When I was in my relationship, I was happy with my life as a whole. I felt... whole. It didn't matter that I didn't have the greatest job ever. It didn't matter that I wasn't directing for a living. I was just happy. I could pursue life day by day, rather than living it for the future. My life now is about getting my game done in time for GenCon. The time between now and then is basically irrelevant. 

I veg out on television and play video games to pass the time. I spend too much on technology and other material things, but time to me is getting this game done in July. It's this night and then July. March. April. May. June... there all stepping stones until then.

And as such, life just flies by. I look up and realize, fuck -- I've lived in Los Angeles for almost 9 years. And what have I done with my life? What do I have to show for it? A short I played Sundance seven years ago? An accomplishment I am proud of, but it was seven years ago. A web series I made four years ago that no one saw or should see... probably. 

And then a series of unfunded feature screenplays. One of which I don't even have the rights to do anything with... and even if I reached out and somehow managed to obtain those rights, I don't know the right producers that can raise a half a million dollars or more it would take to make it. And I don't have the right, "go get 'em personality" to pitch it. I'm just... not that kind of guy. 

Excuses? Maybe.

Then it returns to the lack of partnership. I've sent out my screenplay to various outlets, with cold response. The closer the person is to me, the more people seem to like the work I've done. But the reverse is just as true. So, that's not a good sign, huh? 

For a while there, I felt I had something. I had two shorts back to back play pretty substantial festivals, but it all died when I found out I had HIV. My mind shifted to just... reality. And to my current boyfriend. And the decay and loss of that relationship was probably too much. It felt like a complete abandonment of everything I had wanted and done since I was a teenager. 

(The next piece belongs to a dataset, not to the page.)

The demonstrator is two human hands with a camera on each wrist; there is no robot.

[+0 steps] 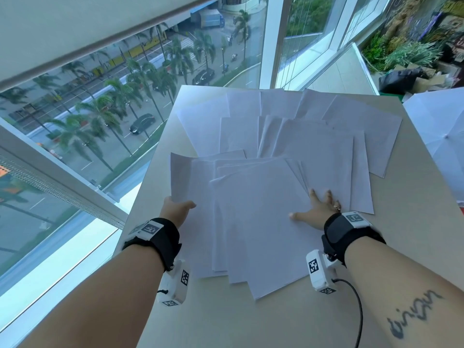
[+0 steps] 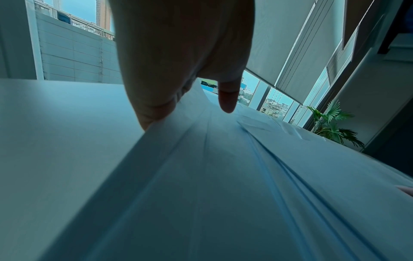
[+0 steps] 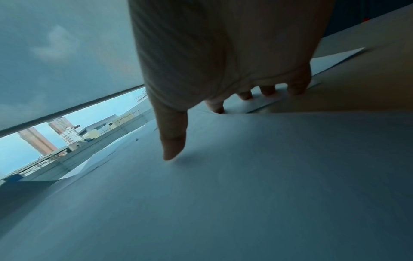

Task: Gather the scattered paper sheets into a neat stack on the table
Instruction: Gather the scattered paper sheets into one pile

It didn't help that at this time too was The Great Recession. And adventurous money on new and exciting talent just wasn't possible. I came into the business just after YouTube and social media. My best work, when I had a few dollars to make it, is all in standard definition. A relic. It looks and feels antiquated. Directors I work with now have some of the same sensibilities I had/have, but they're about 5 to 8 years younger than me. Falling into the industry at the right time. The idea of After Effects as part of your storytelling felt gimmicky when I was in school and now feels almost a requirement. 

In all, I feel... lost. 

And it would be nice to wake up from it and realize it's not all for nothing. That at least there's someone sleeping soundly, safely next to me. That the next moment in my life isn't in July, but what's for breakfast.